Aku memekik histeris ketika melihat kepala Adena muncul sekejap di atas permukaan air untuk kemudian hilang ditelan ombak. Tidak jauh dari sana, tangan Mika sedang menggapai-gapai di atas permukaan air. Berusaha dengan sia-sia mengelurkan dirinya dari gulungan ombak.

Sambil menjerit-jerit memanggil anak-anakku, aku menghambur kembali hendak menceburkan diri ke laut. Tetapi seorang pria menangkapku dengan sigap.

"Jangan, Bu." katanya tegas. "Bahaya!"

"Anak-anakku di sana!" teriakku histeris sambil meronta-ronta hendak melepaskan diri.

Setelah sia-sia meronta, aku menjerit-jerit memanggil Mas Arya. Meminta dia menolong anak-anak kami.

Tetapi Mas Arya memang berada di dekat anak-anaknya. Hanya saja pada saat yang sangat singkat itu, pada saat yang sangat menentukan, dia memilih menolong Mika lebih dulu.

Setelah menggendong Mika dan menyerahkannya padaku, dia baru berlari lagi ke laut mencari Adena.

Tetapi saat itu sudah terlambat. Adena sudah lenyap digulung ombak. Dan pergilah anakku!

Sia-sia Mas Arya mencarinya bersama-sama orang-orang di pantai itu. Sia-sia dia berkubang di lautan sampai senja. Sia-sia dia berbasah-basah diguyur air laut dan air mata. Karena Adena tidak pernah ditemukan lagi.

"Maafkan aku," rintihnya di pelukanku. Sesudah itu dia tidak bisa berkata apa-apa lagi. Dia menangis tersedu-sedu.

***

Mas Arya memang tak dapat disalahkan. Dia ingin menolong kedua anaknya. Bukan salahnya kalau hanya salah satu dari mereka yang bisa diselamatkan. Dan kebetulan .... kebetulan yang satu itu adalah anak kandungnya.

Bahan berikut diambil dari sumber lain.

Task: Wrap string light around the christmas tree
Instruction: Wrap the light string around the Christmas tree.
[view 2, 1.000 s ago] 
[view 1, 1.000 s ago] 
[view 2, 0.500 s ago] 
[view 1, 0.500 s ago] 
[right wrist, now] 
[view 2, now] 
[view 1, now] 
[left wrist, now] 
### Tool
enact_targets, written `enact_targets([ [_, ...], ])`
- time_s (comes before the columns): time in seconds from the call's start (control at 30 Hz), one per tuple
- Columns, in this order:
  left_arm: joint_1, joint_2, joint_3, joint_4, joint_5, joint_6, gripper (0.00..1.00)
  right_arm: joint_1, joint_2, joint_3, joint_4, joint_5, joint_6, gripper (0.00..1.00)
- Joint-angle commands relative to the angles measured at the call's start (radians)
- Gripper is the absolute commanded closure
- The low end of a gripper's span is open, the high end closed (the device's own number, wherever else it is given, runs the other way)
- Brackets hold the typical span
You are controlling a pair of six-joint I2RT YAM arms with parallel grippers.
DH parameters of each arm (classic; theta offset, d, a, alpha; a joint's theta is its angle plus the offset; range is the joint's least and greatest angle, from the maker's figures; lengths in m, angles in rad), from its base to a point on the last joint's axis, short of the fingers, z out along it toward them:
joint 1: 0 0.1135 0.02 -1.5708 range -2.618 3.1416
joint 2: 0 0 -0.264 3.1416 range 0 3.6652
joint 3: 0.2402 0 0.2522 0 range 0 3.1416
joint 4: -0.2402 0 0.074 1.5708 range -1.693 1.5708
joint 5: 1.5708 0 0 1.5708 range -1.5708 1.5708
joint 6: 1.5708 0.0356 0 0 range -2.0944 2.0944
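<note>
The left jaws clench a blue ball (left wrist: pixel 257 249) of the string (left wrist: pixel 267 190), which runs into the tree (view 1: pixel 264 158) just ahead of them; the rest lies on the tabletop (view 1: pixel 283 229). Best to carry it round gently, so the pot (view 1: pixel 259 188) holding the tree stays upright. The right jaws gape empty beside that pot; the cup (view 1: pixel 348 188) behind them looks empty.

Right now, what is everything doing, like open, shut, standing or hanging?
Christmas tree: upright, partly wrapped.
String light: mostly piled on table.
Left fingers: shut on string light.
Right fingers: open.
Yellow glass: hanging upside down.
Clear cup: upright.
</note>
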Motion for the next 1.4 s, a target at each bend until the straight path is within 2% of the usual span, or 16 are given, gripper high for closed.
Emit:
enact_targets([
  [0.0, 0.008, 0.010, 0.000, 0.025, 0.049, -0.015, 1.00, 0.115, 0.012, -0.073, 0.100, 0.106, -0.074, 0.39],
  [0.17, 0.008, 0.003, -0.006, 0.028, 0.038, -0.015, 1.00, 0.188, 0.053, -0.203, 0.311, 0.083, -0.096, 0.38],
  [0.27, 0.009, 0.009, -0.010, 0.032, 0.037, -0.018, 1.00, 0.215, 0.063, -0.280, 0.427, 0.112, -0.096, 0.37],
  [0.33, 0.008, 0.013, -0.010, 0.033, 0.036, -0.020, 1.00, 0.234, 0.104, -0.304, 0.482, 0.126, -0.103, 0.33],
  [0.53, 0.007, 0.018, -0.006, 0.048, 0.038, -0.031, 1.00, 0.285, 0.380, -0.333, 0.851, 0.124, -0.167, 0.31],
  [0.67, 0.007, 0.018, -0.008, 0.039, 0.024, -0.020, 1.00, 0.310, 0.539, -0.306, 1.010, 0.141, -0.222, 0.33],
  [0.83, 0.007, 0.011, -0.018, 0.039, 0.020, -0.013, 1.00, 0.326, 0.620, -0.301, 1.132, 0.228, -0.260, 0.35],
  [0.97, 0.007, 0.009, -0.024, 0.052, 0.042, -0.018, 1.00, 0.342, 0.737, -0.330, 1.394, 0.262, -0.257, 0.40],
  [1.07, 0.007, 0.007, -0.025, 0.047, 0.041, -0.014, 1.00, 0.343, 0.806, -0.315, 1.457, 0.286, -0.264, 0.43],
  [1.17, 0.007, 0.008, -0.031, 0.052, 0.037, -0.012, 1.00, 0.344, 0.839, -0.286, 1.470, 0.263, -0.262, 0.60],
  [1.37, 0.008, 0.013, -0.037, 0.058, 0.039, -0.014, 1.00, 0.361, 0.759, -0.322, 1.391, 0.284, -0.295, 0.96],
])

Tapi... benarkah hanya kebetulan dia memilih Mika? Bukan karena insting mendorongnya menyelamatkan darah dagingnya lebih dulu?

Berminggu-minggu aku tidak bisa mengusir pikiran itu dari kepalaku. Mas Arya telah memilih. Dan ketika dia harus memilih, dia telah memilih anak kandungnya!

Dan pikiran itu mengubah sikapku. Merusak hidupku. Menghancurkan ketentraman rumah tanggaku.

Setelah kehilangan Adena, aku tidak mau lagi mengurus Mika. Bahkan melihatnya saja aku sudah enggan. Karena setiap kali melihat wajahnya, aku teringat Adena. Dan hatiku terkoyak kembali.

Aku juga menjadi sangat benci pada Mas Arya. Bukan karena dia tidak dapat menyelamatkan Adena. Tapi karena dia memilih Mika dan mengirim Anika jauh dariku.

Bahkan keluarganya membenciku, karena aku tidak becus menjadi ibu sambung Mika. Bahkan untuk melindungi citra keluarga Hilmar, adik-adiknya Mas Arya; Luna dan Ria dengan teganya menyebarkan rumor bahwa anakku, Adena meninggal karena bunuh diri akibat depresi.

Saat itu Mas Arya sudah sering tidak berada dirumah, pergi entah ke mana. Dan tampaknya dia tidak ingin menggangguku lagi. Membiarkan aku berkubur bersama kedukaan dan kemarahan. Seorang diri.

Saat itu aku baru merasakan duka yang mendalam. Mengidap depresi berat sampai rasanya ingin membunuh diri.

Ketika Adena pergi, aku merasa kehilangan. Tapi kini, setelah Mas Arya dan Adena meninggalkanku, aku baru merasakan artinya tidak punya apa-apa.

Tidak memiliki seseorang tempat menumpahkan kasih sayang. Tidak memiliki tumpuan tempat menyalurkan kesedihan.

Saat itu aku baru menyadari betapa aku sangat merindukan Anika. Anakku yang selama ini aku telantarkan di Jerman demi membangun rumah tangga baru di Bali.

Saat itu aku baru menyadari artinya nilai cinta. Tapi semuanya sudah terlambat. Ketika dengan implusifnya aku mengatakan akan ikut menengok Anika bersama Mas Arya. Dan kecelakaan pesawat itu pun terjadi. Kecelakaan yang merenggut nyawa Mas Arya dan membuatku koma selama satu tahun.

Mas Arya keliru kalau mengatakan sudah tidak ada cinta lagi di hatiku. Cintaku belum padam. Dia hanya terkubur seperti magma dalam perut gunung.